Forty years ago this month, January 1977, the federal government entered the business of giving dietary advice, first with a Congressional report released by George McGovern’s bipartisan Select Committee on Hunger and Human Needs, which in turn prompted the first Dietary Guidelines from the U.S. Department of Agriculture.
With the perfect acuity of hindsight, two stories from those initiatives bear recalling. The first involves McGovern’s report, Dietary Goals for Americans, which was primarily controversial for its recommendation that Americans should reduce the fat content of their diets and compensate with more carbohydrates. After releasing the report, McGovern’s committee held a series of hearings to deal with the backlash, both from scientists and industry. While McGovern, his colleagues, and their committee staff may have all hoped the guidelines would lead to a nation eating, perhaps, as Michael Pollan would later memorably put it, (whole) food, “mostly plants and not too much,” that would not be the case. Hence story number one is about the dangers of unintended consequences.
The Committee’s staff director later told me a story of how he got an inkling of what would eventually happen. As he recalled it, an economist pulled him aside after one of the hearings and gave him a lesson on market disincentives to healthy eating: ”He said if you create a new market with a brand-new manufactured food, give it a brand-new fancy name, put a big advertising budget behind it, you can have a market all to yourself and force your competitors to catch up.

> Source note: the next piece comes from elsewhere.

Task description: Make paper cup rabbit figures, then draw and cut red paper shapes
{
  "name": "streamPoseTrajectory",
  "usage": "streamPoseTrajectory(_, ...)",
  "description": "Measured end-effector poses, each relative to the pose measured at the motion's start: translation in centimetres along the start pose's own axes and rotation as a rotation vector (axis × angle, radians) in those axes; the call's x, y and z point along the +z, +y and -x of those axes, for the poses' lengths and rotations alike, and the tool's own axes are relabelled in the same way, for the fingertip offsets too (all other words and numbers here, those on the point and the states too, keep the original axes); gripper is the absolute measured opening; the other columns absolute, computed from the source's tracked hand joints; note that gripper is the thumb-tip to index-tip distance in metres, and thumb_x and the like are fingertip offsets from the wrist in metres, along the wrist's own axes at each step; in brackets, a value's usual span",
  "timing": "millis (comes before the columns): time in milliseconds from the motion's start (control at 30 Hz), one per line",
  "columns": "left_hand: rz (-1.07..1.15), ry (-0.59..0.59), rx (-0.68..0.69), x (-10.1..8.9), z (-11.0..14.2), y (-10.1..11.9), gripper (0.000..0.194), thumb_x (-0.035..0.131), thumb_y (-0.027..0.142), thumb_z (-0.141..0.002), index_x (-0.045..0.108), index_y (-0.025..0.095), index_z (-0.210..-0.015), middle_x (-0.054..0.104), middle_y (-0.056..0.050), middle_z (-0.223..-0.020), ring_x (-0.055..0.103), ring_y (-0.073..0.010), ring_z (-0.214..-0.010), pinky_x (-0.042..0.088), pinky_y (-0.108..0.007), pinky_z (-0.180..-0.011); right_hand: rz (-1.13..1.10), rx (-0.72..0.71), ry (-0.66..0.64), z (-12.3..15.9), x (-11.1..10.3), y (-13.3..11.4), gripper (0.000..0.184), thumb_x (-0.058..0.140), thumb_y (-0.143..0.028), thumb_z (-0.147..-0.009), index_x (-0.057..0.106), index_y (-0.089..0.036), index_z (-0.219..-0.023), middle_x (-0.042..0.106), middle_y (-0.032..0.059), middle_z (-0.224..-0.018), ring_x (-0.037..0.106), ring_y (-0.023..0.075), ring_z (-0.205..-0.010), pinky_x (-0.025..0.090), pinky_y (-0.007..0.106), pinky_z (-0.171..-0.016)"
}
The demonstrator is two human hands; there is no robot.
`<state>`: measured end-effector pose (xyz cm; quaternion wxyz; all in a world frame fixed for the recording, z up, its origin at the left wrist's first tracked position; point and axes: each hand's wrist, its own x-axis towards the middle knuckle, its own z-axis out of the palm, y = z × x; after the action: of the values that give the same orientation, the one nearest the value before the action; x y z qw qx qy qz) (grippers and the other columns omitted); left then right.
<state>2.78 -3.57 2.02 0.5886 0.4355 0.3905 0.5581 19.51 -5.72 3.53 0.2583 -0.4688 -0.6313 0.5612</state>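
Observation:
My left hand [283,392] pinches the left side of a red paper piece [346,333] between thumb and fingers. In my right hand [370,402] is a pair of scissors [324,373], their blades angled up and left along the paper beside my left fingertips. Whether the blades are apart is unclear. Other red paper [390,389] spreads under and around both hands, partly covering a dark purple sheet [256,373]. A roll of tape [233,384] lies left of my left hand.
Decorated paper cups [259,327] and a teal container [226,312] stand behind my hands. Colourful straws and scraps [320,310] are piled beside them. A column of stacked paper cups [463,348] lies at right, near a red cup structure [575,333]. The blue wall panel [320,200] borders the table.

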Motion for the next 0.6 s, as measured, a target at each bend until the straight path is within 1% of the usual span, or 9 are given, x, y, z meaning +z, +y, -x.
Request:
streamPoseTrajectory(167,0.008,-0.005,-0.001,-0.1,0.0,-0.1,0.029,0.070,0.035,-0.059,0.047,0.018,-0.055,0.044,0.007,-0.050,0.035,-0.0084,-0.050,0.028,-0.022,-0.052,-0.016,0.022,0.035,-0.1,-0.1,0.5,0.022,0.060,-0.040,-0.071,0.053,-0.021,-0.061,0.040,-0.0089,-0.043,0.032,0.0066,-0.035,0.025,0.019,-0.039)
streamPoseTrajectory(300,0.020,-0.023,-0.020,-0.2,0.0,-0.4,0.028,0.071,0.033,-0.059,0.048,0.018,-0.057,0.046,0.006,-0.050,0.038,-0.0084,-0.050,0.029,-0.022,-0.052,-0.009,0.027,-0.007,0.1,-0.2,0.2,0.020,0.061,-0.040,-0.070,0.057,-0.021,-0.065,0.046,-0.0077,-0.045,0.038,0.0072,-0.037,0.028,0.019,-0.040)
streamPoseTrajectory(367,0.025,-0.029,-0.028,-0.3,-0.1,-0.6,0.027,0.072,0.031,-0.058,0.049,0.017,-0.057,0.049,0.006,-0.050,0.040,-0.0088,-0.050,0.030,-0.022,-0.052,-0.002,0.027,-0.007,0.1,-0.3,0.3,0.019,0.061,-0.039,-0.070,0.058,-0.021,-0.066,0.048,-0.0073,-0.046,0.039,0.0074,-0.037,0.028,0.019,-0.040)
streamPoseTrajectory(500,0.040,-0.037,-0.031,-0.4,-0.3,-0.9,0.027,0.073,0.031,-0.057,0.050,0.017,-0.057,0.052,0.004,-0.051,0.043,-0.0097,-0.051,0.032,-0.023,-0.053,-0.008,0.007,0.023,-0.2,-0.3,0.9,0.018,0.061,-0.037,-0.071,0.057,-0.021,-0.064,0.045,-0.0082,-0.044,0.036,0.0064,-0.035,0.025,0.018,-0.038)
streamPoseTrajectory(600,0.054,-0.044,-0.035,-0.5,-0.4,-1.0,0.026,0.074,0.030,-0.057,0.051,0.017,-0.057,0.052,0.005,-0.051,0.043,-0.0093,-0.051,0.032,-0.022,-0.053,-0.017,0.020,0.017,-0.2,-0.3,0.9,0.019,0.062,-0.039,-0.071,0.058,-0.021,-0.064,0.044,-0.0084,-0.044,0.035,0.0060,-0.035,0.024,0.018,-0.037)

You can’t do that with fruits and vegetables. It’s harder to differentiate an apple from an apple.”
And this is indeed what happened. Supermarkets became full of low-fat food products—“foodlike substances,” to borrow again from Pollan—all with implicit or explicit health claims that they would lower cholesterol and bestow a longer and healthier life. Many of these products replaced fat with some variant of the 50-50 combination of glucose and fructose that makes up what we think of as sugar—most notably, high fructose corn syrup, which had just recently entered the food supply. While this transition was occurring, our nation and the world also experienced unprecedented increases in the prevalence of obesity and diabetes, raising the question of whether these two phenomena are causally related.
This brings us to story number two. McGovern’s Dietary Goals prompted Carol Foreman, an assistant secretary of agriculture appointed by President Jimmy Carter, to begin the process of codifying the goals as official government policy. As Foreman later told me, she was aware of scientific controversy on the nature of a healthy diet, but she believed that sufficient consensus existed to provide at least provisional recommendations. “Tell us what you know and tell us it’s not the final answer,” Foreman says would tell nutrition researchers at the time; “tell [us] what your best sense of the data is right now.”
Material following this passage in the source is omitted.